Ruby and Concurrency: The Mechanics of Akka and JRuby

I'm interested in concurrency. I'm also interested in Ruby. There doesn't seem to be much reason to keep these two guys apart anymore.

This post marks the beginning of an occasional series on the topic of using Ruby to write concurrent code. Ruby doesn't yet have a big reputation in the world of concurrent and/or parallel applications, but there is some interesting work being done in this space. And since problems in concurrency are notoriously difficult to reason about we could probably do a lot worse than attempt to address those problems in a language designed to make life easier for the developer.

We begin with Akka, an excellent library designed to bring actors, actor coordination and STM to Scala and, to a slightly lesser degree, the JVM generally. Our initial task is simple: we wish to be able to define an Akka actor by providing a message handler as a code block. We'll start by attempting to implement the actor as a standalone class and then abstract that solution into code which requires the input block and nothing else.

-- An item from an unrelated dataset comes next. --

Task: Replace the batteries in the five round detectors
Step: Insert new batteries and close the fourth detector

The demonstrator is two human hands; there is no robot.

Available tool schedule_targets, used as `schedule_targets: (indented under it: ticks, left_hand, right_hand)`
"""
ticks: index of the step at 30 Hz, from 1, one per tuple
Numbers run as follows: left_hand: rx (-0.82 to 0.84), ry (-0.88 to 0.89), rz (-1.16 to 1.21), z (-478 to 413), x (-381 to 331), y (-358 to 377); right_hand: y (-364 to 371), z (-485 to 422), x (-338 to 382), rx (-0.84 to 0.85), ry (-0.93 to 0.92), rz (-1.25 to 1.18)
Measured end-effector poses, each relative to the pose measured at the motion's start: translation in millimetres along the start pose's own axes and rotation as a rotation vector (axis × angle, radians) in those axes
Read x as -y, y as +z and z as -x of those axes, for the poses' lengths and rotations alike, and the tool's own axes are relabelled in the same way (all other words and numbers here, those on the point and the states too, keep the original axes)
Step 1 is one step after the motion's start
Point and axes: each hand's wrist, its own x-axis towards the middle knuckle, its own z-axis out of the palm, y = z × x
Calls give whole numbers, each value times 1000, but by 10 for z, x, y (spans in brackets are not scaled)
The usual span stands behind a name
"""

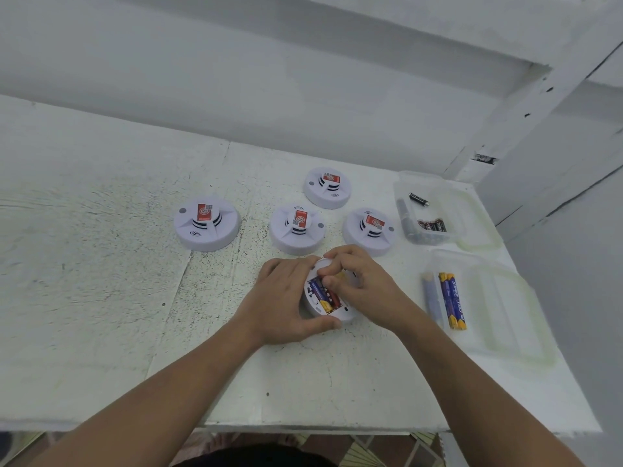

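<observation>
Now the detector [344, 316] lies back-up, left hand [281, 299] curled round its rim, four others [297, 228] just beyond it. Its batteries [327, 298] run far-left to near-right; the right hand [359, 284] pinches one at its far end

This is looking like a bare, makeshift workroom, with a rough white-painted table [101, 264] standing against a plain white wall [236, 79] behind it, a scuffed white-painted post [512, 119] rising at its far right corner and patterned floor tiles [371, 449] showing below its near edge
</observation>
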Motion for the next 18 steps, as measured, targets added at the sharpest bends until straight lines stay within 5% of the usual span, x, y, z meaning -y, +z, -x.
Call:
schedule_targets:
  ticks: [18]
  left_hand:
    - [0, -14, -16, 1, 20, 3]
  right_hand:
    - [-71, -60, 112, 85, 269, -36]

A simple initial implementation looks something like this:

require 'java'
require 'akka-actor-1.2-RC6.jar'
require 'scala-library.jar'
java_import 'akka.actor.UntypedActor'
java_import 'akka.actor.Actors'
# Start with something simple. Implement the actor as a distinct
# class and start it up within the Akka runtime.
# Look, I've implemented the actor API!
class SomeActor < UntypedActor
def onReceive msg
puts "Received message: #{msg.to_s}"
end
end
# So we should be fine then, right?
ref = Actors.actorOf SomeActor.new
ref.start
ref.tell "foo"
view raw akka_sample1.rb hosted with ❤ by GitHub


[@varese ruby]$ ruby --version
jruby 1.6.2 (ruby-1.8.7-p330) (2011-05-23 e2ea975) (OpenJDK Client VM 1.6.0_22) [linux-i386-java]
[@varese ruby]$ ruby akka_sample1.rb
ArgumentError: Constructor invocation failed: ActorRef for instance of actor [org.jruby.proxy.akka.actor.UntypedActor$Proxy0] is not in scope.
You can not create an instance of an actor explicitly using 'new MyActor'.
You have to use one of the factory methods in the 'Actor' object to create a new actor.
Either use:
'val actor = Actor.actorOf[MyActor]', or
'val actor = Actor.actorOf(new MyActor(..))'
(root) at akka_sample1.rb:20


Well, that didn't work very well. Apparently the class we defined in JRuby is being exposed to the Java lib as a proxy object and that proxy's class is unknown to the Akka runtime. No problem; Akka supports a factory model for actor creation, and by using that approach the underlying class of our actor should become a non-issue. With a few simple changes we're ready to try again:

require 'java'
require 'akka-actor-1.2-RC6.jar'
require 'scala-library.jar'
java_import 'akka.actor.UntypedActor'
java_import 'akka.actor.Actors'
# A second attempt. Define our actor in a standlone class again
# but this time use an ActorFactory (via closure coercion) to
# interact with Akka.
# Define our actor in a class again...
class SomeActor < UntypedActor
def onReceive msg
puts "Received message: #{msg.to_s}"
end
end
# ... and then provide an UntypedActorFactory to instantiate
# the actor. The factory interface qualifies as a SAM so
# we only need to provide a closure to generate the actor and
# let JRuby's closure coercion handle the rest.
ref = Actors.actorOf do
SomeActor.new
end
ref.start
ref.tell "foo"
view raw akka_sample2.rb hosted with ❤ by GitHub


[@varese ruby]$ ruby akka_sample2.rb
Received message: foo


We now have a working actor, but we still have some work to do; remember, we want to be able to define arbitrary actors by supplying just a code block. We need a few additional pieces to make this work:


  • A generic actor implementation whose state includes a block or Proc instance. The onReceive method of this actor could then simply call the contained block/Proc, passing the input message as an arg.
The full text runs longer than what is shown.